Task brief: Copy nothing from the entries below except the lines from the one containing "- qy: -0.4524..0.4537" through the one containing "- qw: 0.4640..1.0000", and copy those exactly.

[Entries taken from a collection]
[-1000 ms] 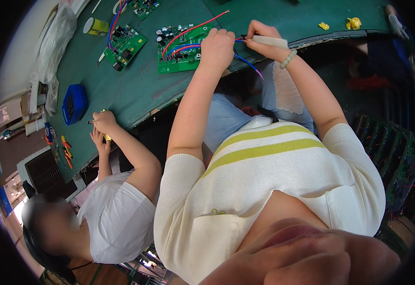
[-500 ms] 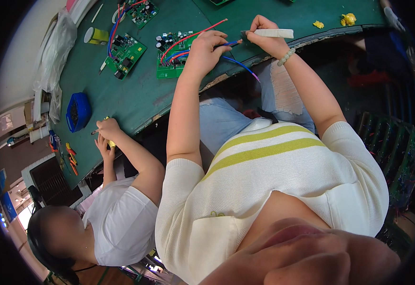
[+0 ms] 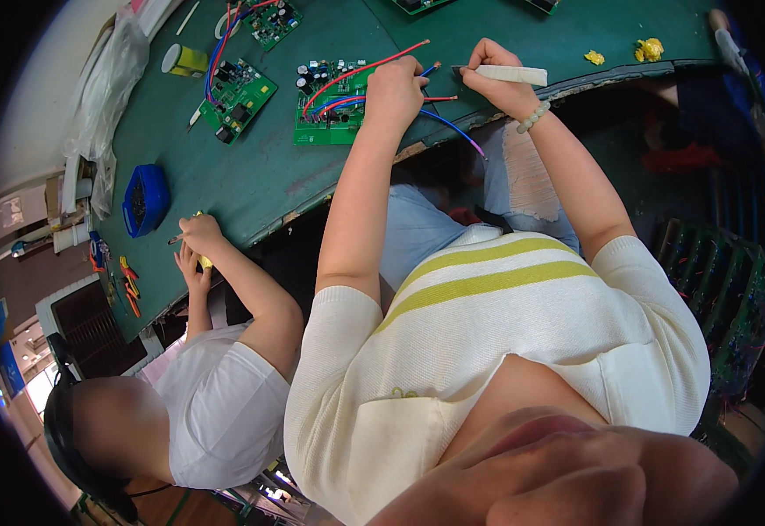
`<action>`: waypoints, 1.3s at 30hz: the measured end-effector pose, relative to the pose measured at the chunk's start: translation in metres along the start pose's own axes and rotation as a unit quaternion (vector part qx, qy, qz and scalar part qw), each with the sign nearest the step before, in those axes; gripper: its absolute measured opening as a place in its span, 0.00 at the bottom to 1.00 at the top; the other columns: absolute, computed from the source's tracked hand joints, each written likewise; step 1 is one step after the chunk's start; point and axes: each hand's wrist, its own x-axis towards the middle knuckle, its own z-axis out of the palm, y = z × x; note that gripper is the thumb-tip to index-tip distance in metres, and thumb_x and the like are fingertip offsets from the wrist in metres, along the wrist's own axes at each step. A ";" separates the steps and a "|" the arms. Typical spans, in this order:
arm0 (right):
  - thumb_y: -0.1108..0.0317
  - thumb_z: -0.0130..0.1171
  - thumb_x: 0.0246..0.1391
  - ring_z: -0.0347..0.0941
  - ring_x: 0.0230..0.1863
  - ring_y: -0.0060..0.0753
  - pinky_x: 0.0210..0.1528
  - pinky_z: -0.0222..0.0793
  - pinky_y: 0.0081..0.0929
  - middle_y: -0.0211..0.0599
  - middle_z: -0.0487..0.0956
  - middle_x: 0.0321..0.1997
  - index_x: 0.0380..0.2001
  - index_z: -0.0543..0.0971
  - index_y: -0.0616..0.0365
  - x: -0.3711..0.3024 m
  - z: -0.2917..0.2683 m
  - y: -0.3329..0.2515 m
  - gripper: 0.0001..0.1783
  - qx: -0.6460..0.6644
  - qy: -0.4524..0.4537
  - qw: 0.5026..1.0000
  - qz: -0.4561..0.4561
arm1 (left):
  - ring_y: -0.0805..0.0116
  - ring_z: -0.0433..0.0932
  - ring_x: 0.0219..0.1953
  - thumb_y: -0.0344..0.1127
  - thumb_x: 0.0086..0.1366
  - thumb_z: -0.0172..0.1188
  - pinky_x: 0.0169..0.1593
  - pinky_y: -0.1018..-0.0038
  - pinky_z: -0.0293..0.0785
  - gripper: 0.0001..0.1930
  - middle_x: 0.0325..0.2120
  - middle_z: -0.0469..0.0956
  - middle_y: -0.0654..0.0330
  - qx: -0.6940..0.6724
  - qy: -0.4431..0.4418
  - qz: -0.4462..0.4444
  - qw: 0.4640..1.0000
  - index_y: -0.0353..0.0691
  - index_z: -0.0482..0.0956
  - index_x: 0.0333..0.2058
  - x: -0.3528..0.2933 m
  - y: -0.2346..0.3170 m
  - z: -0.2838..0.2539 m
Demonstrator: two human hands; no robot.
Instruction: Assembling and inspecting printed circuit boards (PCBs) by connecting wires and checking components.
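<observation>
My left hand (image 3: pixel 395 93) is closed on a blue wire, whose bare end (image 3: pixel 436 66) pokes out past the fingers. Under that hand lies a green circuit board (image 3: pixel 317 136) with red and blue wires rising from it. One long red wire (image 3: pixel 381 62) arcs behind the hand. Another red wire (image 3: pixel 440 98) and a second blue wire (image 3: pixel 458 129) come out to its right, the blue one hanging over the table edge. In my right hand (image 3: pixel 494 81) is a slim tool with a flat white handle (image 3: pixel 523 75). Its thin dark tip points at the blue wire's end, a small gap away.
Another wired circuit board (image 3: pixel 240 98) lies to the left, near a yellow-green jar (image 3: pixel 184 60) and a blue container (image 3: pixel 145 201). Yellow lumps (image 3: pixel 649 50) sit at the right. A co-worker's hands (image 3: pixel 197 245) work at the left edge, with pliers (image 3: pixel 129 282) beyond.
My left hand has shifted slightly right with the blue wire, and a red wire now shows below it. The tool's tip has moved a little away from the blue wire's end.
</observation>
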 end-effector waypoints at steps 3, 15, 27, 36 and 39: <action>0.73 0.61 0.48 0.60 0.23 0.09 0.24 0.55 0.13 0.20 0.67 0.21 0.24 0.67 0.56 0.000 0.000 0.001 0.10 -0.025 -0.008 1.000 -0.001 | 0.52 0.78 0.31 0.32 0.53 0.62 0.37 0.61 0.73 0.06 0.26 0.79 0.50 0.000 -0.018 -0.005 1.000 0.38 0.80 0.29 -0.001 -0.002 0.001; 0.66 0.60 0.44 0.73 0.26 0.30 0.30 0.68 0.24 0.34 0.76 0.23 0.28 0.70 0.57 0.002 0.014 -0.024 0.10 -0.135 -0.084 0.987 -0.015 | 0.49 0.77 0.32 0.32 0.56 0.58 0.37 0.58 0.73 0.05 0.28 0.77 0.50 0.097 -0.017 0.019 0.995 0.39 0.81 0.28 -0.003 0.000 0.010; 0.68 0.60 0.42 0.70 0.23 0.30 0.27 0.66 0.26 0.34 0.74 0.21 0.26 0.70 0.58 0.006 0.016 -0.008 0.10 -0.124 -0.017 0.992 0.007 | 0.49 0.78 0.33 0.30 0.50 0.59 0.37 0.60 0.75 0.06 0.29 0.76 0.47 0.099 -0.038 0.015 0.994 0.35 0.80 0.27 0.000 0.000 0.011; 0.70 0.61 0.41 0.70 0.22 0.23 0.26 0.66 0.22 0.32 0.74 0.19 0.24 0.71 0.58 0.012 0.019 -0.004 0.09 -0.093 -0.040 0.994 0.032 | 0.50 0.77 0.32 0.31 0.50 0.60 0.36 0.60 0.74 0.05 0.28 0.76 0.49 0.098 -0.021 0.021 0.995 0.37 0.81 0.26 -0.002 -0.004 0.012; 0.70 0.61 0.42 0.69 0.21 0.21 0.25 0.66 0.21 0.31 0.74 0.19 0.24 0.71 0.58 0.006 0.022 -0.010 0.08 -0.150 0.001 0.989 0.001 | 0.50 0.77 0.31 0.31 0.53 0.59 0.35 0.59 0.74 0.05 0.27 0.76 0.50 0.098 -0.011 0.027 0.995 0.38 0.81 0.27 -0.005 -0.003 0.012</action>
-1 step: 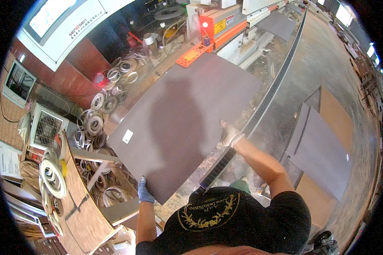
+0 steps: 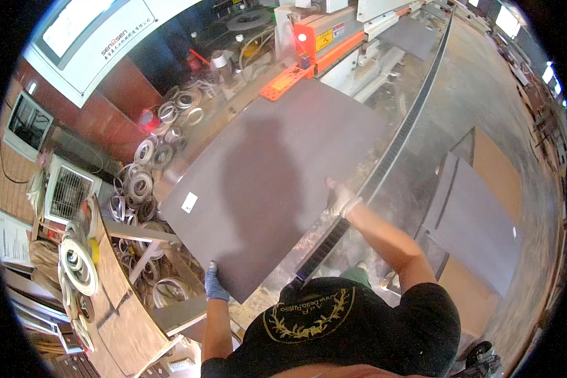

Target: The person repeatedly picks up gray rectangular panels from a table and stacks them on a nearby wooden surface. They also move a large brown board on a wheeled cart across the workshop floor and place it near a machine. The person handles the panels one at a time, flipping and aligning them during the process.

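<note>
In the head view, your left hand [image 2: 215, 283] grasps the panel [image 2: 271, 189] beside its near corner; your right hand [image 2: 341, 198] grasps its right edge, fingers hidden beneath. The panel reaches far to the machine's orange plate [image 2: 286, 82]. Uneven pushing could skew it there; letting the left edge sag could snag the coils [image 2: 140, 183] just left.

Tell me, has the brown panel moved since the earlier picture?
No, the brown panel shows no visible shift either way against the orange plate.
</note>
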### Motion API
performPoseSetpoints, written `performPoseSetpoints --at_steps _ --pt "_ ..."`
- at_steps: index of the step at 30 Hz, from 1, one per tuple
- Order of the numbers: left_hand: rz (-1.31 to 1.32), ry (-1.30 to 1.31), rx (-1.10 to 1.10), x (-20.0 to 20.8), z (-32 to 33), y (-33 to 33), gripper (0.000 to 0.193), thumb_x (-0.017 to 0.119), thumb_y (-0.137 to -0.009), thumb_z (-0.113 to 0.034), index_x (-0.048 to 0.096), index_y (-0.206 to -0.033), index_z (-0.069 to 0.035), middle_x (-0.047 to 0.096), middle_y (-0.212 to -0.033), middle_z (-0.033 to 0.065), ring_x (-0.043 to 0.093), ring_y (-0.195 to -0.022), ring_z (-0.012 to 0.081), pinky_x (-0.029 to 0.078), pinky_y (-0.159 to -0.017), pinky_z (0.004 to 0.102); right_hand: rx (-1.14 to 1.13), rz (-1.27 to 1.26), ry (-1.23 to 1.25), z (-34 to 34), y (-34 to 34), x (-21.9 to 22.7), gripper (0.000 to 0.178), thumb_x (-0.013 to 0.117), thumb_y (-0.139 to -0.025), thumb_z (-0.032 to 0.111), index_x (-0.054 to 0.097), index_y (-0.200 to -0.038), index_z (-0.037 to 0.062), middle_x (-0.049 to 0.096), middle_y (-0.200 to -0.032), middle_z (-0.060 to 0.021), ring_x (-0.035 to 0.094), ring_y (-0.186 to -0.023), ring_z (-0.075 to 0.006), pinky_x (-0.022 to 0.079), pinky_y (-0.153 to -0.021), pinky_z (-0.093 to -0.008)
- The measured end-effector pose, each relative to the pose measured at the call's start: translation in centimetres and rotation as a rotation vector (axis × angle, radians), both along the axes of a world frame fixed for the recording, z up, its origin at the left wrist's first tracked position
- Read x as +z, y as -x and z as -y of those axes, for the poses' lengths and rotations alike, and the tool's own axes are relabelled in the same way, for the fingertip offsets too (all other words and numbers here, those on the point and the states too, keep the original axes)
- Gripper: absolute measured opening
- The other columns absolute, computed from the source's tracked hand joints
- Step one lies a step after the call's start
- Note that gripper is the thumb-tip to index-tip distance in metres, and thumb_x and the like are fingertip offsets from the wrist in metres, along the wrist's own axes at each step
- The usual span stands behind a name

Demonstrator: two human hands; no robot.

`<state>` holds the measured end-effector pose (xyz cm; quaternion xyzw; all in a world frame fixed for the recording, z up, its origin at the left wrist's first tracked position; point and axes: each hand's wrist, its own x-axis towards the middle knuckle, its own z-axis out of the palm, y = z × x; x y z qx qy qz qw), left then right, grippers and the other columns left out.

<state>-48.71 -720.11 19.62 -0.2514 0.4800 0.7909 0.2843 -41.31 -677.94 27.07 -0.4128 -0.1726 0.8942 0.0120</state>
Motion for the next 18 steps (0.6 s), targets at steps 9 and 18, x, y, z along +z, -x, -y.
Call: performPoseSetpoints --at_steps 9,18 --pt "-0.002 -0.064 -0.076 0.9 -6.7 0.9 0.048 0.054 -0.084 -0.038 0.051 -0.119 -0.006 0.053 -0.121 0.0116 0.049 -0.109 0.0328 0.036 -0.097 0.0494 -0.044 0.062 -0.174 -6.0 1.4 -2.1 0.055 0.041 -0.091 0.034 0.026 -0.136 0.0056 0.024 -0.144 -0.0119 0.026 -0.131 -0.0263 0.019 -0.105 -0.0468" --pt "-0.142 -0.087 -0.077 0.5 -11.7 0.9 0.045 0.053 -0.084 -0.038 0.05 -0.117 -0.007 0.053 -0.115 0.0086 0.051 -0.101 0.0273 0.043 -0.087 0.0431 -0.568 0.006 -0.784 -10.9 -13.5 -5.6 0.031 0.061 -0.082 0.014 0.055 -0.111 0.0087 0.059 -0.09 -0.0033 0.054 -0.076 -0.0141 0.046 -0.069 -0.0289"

Exercise result:
  - qy: -0.4524..0.4537
  - qw: 0.5026..1.0000
  - qz: -0.4561..0.4561
arm1 (left):
  - ring_y: -0.0805..0.0116
  - ring_z: -0.0433..0.0932
  - ring_x: 0.0219..0.1953
  - thumb_y: -0.0344..0.1127
  - thumb_x: 0.0086..0.1366
  - thumb_z: -0.0172..0.1188
  - pinky_x: 0.0169..0.1593
  - pinky_y: -0.1018..-0.0038
  - pinky_z: -0.0293..0.0785
  - gripper: 0.0001..0.1930
  - middle_x: 0.0325..0.2120
  - middle_z: -0.0469..0.0956
  - middle_y: -0.0654..0.0330
  - qx: -0.6940..0.6724
  - qy: -0.4431..0.4418
  - qz: -0.4462..0.4444
  - qw: 0.4640..1.0000

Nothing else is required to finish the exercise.